> The problem
Output the material exactly, line by line.
*** Opening Given data ***
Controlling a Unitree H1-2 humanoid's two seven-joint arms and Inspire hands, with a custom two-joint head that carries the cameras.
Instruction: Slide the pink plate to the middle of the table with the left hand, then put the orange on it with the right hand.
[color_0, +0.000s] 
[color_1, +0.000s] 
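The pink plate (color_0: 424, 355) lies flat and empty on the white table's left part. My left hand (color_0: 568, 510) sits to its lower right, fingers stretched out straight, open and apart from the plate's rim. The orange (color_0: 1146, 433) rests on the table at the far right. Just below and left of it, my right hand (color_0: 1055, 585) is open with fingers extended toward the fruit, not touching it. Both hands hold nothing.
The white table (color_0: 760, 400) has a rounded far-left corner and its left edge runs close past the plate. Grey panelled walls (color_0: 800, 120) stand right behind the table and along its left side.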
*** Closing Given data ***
> Solution to the problem
Controlling a Unitree H1-2 humanoid's two seven-joint arms and Inspire hands, with a custom two-joint head that carries the cameras.
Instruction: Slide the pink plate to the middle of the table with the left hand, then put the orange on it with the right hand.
[color_0, +0.000s] 
[color_1, +0.000s] 
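The pink plate (color_0: 424, 355) lies flat and empty on the white table's left part. My left hand (color_0: 568, 510) sits to its lower right, fingers stretched out straight, open and apart from the plate's rim. The orange (color_0: 1146, 433) rests on the table at the far right. Just below and left of it, my right hand (color_0: 1055, 585) is open with fingers extended toward the fruit, not touching it. Both hands hold nothing.
The white table (color_0: 760, 400) has a rounded far-left corner and its left edge runs close past the plate. Grey panelled walls (color_0: 800, 120) stand right behind the table and along its left side.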

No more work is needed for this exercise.